> **TASK INSTRUCTIONS**
For the listing below, output exactly the lines from the line with "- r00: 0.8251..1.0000" up to and including the line with "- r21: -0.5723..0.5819", and no other lines.

> **RAW DATA**
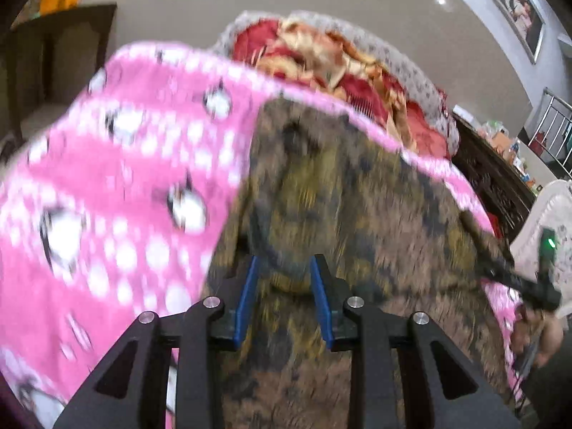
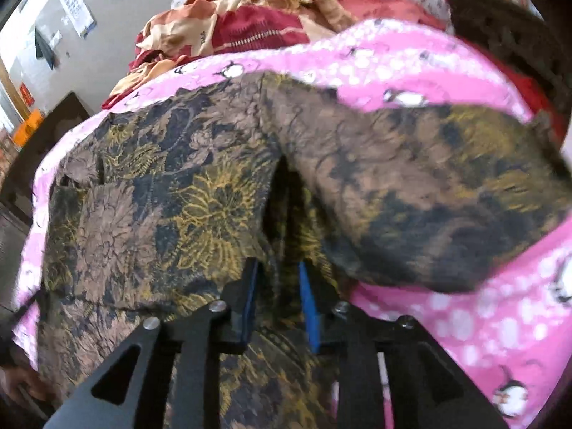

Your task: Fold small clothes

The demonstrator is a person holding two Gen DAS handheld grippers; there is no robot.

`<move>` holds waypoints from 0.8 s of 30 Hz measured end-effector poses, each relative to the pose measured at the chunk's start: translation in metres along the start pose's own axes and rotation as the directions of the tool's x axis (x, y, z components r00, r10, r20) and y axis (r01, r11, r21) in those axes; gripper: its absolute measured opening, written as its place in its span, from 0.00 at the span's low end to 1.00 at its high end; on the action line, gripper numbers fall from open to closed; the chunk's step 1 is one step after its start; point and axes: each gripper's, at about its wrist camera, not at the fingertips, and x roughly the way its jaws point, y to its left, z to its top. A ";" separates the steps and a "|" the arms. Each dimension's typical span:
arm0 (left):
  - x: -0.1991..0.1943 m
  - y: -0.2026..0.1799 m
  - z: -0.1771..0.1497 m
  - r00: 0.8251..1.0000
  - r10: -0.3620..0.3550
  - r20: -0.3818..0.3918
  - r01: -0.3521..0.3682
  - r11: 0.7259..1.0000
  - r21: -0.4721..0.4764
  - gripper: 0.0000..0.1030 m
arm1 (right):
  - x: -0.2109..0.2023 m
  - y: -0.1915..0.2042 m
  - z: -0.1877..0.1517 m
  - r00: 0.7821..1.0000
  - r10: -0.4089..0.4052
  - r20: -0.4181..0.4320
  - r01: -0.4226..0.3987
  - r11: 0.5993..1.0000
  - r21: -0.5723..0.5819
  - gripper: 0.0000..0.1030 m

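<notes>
A brown, black and gold patterned small garment (image 1: pixel 357 196) lies on a pink penguin-print bedsheet (image 1: pixel 125 161). My left gripper (image 1: pixel 286 268) has its blue-padded jaws a hand's width apart with an edge of the garment between them; the view is blurred. In the right wrist view the same garment (image 2: pixel 178 196) is spread out with one side lifted and folded over (image 2: pixel 429 178). My right gripper (image 2: pixel 277 271) has a fold of the garment between its jaws. The right gripper (image 1: pixel 532 286) also shows at the far right of the left wrist view.
A heap of red, gold and grey cloth (image 1: pixel 339 60) lies at the far end of the bed; it also shows in the right wrist view (image 2: pixel 268 21). A dark wooden headboard (image 1: pixel 493 178) stands to the right. A dark cabinet (image 1: pixel 60 57) stands at the left.
</notes>
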 end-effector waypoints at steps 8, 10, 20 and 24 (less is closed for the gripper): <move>0.086 -0.017 0.061 0.995 0.080 -0.058 -0.077 0.996 0.051 0.07 | -0.005 0.060 0.009 0.989 0.116 0.086 -0.100 0.980 -0.172 0.25; 0.104 -0.007 0.064 0.986 0.143 -0.083 -0.140 0.989 0.048 0.06 | 0.015 0.059 0.008 0.995 0.076 0.061 -0.065 0.985 -0.162 0.25; 0.113 0.016 0.045 0.968 0.246 -0.054 -0.240 0.966 0.096 0.05 | 0.034 0.050 -0.002 0.995 -0.090 0.038 0.094 0.984 -0.150 0.18; 0.115 0.003 0.044 0.955 0.295 -0.045 -0.285 0.947 0.149 0.05 | 0.022 0.087 0.014 0.995 0.032 0.095 -0.013 0.981 -0.192 0.20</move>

> **EXERCISE OUTPUT**
  - r00: 0.8251..1.0000
  - r10: -0.3620..0.3550
  - r20: -0.3818..0.3918
  - r01: -0.3521..0.3682
  - r11: 0.7259..1.0000
  - r21: -0.4721..0.4764
  - gripper: 0.0000..0.1030 m
arm1 (right):
  - x: -0.2109..0.2023 m
  - y: -0.1915..0.2042 m
  - z: -0.1877..0.1517 m
  - r00: 0.7821..1.0000
  - r10: -0.4089..0.4052
  - r20: -0.4181..0.4320
  - r01: -0.4226..0.3987
  - r11: 0.5993..1.0000
  - r21: -0.5723..0.5819

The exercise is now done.